= Prompt =
The data below is to be repeated in full, exactly as given.

##############################

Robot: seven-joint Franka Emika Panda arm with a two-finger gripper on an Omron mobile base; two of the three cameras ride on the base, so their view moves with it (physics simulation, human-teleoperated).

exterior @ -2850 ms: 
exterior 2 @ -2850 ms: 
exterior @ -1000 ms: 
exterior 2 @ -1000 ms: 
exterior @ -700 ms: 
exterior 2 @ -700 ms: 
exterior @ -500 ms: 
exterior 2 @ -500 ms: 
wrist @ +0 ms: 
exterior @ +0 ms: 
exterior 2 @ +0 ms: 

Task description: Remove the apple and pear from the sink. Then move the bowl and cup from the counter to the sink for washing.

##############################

= Your response =
Robot: seven-joint Franka Emika Panda arm with a two-finger gripper on an Omron mobile base; two of the three cameras ride on the base, so their view moves with it (physics simulation, human-teleoperated).

exterior @ -2850 ms: 
exterior 2 @ -2850 ms: 
exterior @ -1000 ms: 
exterior 2 @ -1000 ms: 
exterior @ -700 ms: 
exterior 2 @ -700 ms: 
exterior @ -500 ms: 
exterior 2 @ -500 ms: 
wrist @ +0 ms: 
exterior @ +0 ms: 
exterior 2 @ +0 ms: 

Task description: Remove the apple and pear from the sink. Then move the bowl and cup from the counter to the sink for washing.

The required output has been given in full.